Gli sforzi dei massoni presenti in mezzo al popolo di Dio sono volti a far mettere i santi con i Cattolici Romani, i Mussulmani, i Buddisti, gli Induisti ecc. per formare assieme ad essi ‘una sola famiglia’ (all’inizio però viene detto loro: ‘per collaborare alla soluzione dei problemi dell’umanità’), ed anche a far accettare alle Chiese dei santi il peccato (come la fornicazione, l’adulterio, l’omosessualità, e l’aborto), e quindi cercano di far abbassare il livello della morale nelle Chiese dei santi, come ha detto un pastore massone di una chiesa protestante: ‘Sono in un potente esercito di uomini che hanno consacrato loro stessi a minimizzare l’importanza degli insegnamenti morali ed etici’. E noi la vediamo l’opera di questo potente esercito di uomini corrotti, riprovati quanto alla fede, nelle Chiese, non importa se sono massoni con il grembiule o senza il grembiule. Essa è evidente, stanno cercando di far accettare il peccato, e dobbiamo riconoscere che ci sono riusciti in molti casi, e difatti oggi è rarissimo sentire parlare contro il peccato, persino in seno alle Chiese Pentecostali dove ormai i massoni senza grembiule sono molto numerosi. Cosa devono fare dunque i ministri del Vangelo per opporsi a questo esercito satanico che si è infiltrato nelle Chiese, e che sta portando distruzione e confusione, preparando la via all’apostasia che deve venire?
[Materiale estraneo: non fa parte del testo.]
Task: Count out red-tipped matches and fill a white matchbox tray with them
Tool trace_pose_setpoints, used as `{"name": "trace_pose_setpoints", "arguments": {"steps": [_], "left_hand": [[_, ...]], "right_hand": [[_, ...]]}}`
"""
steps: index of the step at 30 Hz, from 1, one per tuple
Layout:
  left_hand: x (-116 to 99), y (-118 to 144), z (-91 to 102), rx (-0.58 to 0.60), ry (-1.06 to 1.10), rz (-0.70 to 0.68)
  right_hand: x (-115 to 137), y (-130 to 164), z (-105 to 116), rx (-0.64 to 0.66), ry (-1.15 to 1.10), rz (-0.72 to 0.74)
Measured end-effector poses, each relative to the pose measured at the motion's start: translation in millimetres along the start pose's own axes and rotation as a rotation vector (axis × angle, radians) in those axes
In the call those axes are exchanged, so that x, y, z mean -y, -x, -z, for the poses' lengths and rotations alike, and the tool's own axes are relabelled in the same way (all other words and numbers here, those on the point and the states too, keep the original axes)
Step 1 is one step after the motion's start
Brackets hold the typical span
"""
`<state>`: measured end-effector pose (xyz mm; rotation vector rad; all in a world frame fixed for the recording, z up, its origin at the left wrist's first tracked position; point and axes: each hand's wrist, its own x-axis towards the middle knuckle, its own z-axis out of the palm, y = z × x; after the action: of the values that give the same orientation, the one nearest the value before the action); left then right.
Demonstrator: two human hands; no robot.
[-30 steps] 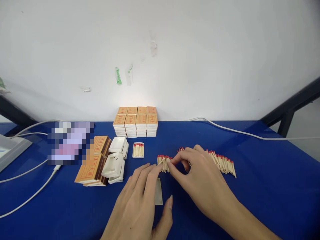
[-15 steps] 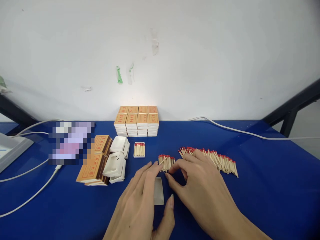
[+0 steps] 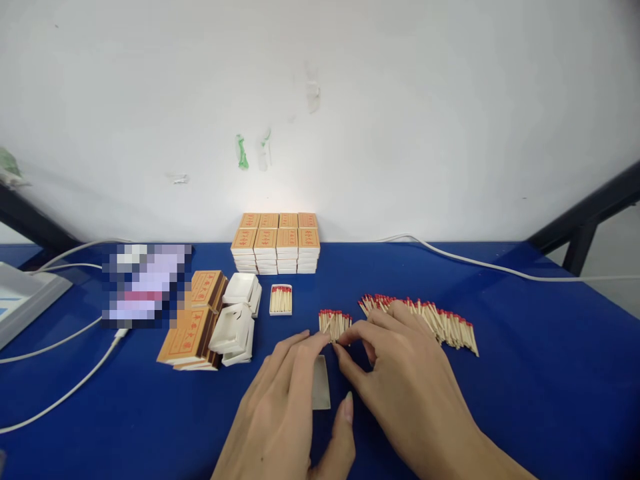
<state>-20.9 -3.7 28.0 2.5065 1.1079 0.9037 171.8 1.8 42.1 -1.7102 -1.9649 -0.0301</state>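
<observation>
A small row of red-headed matches (image 3: 335, 322) lies at the centre of the blue table, heads away from me. My left hand (image 3: 285, 393) is open, its index fingertip at the lower ends of these matches and its thumb apart. My right hand (image 3: 405, 373) pinches thumb and index together at the row's lower right end. What exactly sits between those fingertips is partly hidden. An empty white matchbox tray (image 3: 321, 383) lies between my hands, its left part covered by my left hand. Behind my right hand spreads a larger row of matches (image 3: 450, 325).
A tray filled with matches (image 3: 281, 300) stands left of centre. Farther left are stacked empty trays (image 3: 233, 330) and orange matchbox sleeves (image 3: 187, 333). Stacked matchboxes (image 3: 275, 243) stand by the wall. A blurred-out phone (image 3: 150, 280) with white cables (image 3: 100, 370) lies at left.
The view has shifted slightly, so everything sits a little farther right. My left fingers have edged slightly closer to my right fingertips; the match rows look the same.
</observation>
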Motion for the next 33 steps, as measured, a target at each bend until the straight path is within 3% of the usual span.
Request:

Quello che ha detto Paolo a Timoteo: “Predica la Parola, insisti a tempo e fuor di tempo, riprendi, sgrida, esorta con grande pazienza e sempre istruendo. Perché verrà il tempo che non sopporteranno la sana dottrina; ma per prurito d’udire si accumuleranno dottori secondo le loro proprie voglie e distoglieranno le orecchie dalla verità e si volgeranno alle favole” (2 Timoteo 4:2-4). Quindi, è necessario che si confutino pubblicamente le prese di posizione di questi ministri di Satana a favore dell’ecumenismo, del dialogo interreligioso, dell’omosessualità, della fornicazione, dell’adulterio, dell’aborto, e di altri peccati. Facendo anche i loro nomi naturalmente.

 

 

 

 

 

 

Se conosci la Massoneria, la eviti …

 

Se conosci la Massoneria la eviti, e se la eviti non ti uccide spiritualmente. Quindi esorto la fratellanza ad impegnarsi nello studio della Massoneria, in quanto è di fondamentale importanza conoscerla. Peraltro la Massoneria è importante conoscerla per capire la drammatica situazione in cui versano tante Chiese Evangeliche oggi, e per avvertire tutti coloro che sono rimasti intrappolati in queste Chiese che la Massoneria è riuscito a massonizzare nel corso del tempo, tra cui tante Chiese Pentecostali. Quello che molti credenti non hanno ancora capito, è che Satana ha escogitato tra le altre filosofie anche la Massoneria per portare nella Chiesa eresie di perdizione, disordine e confusione, carnalità e mondanità, e c’è riuscito, visto e considerato come stanno le cose. D’altronde sono tanti i massoni in ambito protestante, sia con il grembiule che senza. Quindi svegliati Chiesa che dormi, perchè il diavolo invece non dorme ed è all’opera proprio in mezzo alla Chiesa. La nave sta colando a picco, e quindi bisogna gridare ai fratelli che sono ancora su questa nave di mettersi in salvo. Nessuno perda tempo e energie dietro la politica, la vanità di questo mondo, lotte sociali ecc. ma impegnate il tempo e le vostre energie per combattere la buona guerra, CONFUTANDO ANCHE LA MASSONERIA. Chi ha orecchi da udire, oda.